> INFORMATION SHOWN
━━━

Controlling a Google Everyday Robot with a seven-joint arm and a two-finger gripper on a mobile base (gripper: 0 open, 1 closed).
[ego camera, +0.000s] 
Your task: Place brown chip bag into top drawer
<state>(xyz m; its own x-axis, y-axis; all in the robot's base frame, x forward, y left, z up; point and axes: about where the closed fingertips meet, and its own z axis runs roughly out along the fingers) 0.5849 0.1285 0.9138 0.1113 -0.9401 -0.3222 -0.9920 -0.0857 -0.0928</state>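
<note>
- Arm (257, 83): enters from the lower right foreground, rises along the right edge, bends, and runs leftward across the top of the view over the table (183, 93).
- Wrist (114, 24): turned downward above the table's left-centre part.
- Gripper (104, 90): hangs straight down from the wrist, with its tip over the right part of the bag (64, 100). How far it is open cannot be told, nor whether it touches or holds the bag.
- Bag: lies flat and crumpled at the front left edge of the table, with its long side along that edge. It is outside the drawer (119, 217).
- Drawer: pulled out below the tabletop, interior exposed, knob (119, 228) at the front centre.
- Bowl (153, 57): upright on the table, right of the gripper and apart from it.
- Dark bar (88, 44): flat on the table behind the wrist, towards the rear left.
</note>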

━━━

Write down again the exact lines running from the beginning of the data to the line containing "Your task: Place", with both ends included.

Controlling a Google Everyday Robot with a seven-joint arm and a two-finger gripper on a mobile base (gripper: 0 open, 1 closed).
[ego camera, +0.000s] 
Your task: Place brown chip bag into top drawer

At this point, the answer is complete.